[What is being asked] Pick out all lines in the listing holding the string "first" and copy them.

[Input data]
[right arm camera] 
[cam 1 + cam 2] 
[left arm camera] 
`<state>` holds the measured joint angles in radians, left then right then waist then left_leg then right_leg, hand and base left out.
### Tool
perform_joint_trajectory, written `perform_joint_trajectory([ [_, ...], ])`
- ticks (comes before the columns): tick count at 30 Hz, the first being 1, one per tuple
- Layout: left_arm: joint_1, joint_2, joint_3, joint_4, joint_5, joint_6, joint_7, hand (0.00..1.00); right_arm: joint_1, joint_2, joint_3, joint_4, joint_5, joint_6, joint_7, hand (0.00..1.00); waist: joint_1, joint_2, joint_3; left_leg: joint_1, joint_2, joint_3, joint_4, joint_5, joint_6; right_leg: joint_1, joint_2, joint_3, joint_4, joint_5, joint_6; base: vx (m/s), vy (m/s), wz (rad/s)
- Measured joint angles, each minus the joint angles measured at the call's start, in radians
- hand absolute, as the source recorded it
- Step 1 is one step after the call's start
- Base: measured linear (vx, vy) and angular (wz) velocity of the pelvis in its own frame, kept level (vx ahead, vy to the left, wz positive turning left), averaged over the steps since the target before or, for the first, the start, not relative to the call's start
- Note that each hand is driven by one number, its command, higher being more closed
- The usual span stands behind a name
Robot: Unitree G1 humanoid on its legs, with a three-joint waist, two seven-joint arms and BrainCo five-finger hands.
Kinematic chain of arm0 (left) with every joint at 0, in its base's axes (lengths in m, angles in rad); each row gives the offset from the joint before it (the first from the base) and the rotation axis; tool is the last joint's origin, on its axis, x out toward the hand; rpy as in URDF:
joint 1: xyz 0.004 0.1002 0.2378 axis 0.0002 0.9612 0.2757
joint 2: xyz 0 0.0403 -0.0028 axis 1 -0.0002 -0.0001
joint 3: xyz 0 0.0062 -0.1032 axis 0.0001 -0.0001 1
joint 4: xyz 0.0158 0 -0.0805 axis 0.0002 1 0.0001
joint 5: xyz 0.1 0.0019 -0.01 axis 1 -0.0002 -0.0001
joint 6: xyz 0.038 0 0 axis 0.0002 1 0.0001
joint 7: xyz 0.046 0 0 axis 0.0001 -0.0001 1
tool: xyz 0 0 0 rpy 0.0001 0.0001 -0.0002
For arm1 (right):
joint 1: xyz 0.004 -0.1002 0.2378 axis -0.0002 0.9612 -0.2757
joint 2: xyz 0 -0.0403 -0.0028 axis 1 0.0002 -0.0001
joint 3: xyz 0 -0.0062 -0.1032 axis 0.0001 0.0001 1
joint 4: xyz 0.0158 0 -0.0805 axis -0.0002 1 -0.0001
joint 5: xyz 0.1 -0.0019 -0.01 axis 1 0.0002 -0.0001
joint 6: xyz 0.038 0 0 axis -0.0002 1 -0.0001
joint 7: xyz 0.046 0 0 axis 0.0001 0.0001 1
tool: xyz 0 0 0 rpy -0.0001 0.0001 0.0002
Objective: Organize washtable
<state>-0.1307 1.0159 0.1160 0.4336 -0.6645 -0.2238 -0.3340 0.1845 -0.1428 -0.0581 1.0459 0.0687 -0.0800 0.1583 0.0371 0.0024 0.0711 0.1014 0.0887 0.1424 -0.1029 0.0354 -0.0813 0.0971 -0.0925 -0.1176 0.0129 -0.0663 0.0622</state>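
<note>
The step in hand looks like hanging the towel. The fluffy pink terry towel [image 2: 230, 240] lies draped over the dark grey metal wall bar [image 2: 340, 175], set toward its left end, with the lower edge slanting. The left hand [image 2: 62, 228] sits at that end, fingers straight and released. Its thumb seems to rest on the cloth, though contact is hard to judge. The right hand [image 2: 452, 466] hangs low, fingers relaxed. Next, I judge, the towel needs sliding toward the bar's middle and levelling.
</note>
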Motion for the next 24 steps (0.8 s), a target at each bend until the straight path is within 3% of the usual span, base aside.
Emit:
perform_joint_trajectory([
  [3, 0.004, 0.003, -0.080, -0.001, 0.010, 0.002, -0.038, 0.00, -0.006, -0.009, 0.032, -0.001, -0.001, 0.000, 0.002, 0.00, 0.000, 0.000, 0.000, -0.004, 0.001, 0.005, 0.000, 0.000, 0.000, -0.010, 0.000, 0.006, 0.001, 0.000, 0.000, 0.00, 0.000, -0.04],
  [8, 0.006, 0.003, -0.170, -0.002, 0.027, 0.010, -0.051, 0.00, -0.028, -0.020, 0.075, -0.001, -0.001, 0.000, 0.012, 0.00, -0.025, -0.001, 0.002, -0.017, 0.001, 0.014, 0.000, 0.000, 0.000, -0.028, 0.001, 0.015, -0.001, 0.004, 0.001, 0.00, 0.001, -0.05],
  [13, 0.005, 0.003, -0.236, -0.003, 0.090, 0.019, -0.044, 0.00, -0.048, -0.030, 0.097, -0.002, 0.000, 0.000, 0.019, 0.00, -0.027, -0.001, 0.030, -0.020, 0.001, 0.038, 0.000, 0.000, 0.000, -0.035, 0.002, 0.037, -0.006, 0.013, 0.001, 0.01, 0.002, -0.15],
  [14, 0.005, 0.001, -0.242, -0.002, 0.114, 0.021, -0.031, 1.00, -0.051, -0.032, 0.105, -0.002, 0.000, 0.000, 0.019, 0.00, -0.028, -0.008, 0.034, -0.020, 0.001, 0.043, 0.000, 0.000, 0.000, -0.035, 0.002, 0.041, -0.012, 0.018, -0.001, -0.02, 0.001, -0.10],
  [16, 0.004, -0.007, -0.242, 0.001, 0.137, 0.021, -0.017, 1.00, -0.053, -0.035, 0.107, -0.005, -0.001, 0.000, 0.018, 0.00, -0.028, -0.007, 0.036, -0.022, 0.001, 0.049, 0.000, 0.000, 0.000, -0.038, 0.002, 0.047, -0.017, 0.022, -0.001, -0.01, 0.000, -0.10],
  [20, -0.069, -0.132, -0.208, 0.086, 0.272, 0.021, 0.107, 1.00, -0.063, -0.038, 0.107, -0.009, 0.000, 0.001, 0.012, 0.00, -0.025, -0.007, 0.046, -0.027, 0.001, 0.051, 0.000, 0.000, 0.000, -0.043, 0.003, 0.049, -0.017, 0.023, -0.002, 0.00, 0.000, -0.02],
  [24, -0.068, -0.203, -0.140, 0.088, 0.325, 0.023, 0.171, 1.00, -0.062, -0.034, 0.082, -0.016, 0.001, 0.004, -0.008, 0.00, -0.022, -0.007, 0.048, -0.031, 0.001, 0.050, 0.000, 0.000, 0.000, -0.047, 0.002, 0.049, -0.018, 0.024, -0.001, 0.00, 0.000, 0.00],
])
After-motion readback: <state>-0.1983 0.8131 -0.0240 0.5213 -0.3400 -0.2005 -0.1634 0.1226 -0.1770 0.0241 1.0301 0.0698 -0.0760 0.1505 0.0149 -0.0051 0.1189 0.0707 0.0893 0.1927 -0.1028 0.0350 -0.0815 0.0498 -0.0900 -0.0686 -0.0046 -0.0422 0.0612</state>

[Result for this exercise]
- ticks (comes before the columns): tick count at 30 Hz, the first being 1, one per tuple
- Base: measured linear (vx, vy) and angular (wz) velocity of the pelvis in its own frame, kept level (vx ahead, vy to the left, wz positive turning left), averaged over the steps since the target before or, for the first, the start, not relative to the call's start
Kinematic chain of arm0 (left) with every joint at 0, in its base's axes (lengths in m, angles in rad); each row gives the offset from the joint before it (the first from the base) and the rotation axis; tool is the last joint's origin, on its axis, x out toward the hand; rpy as in URDF:

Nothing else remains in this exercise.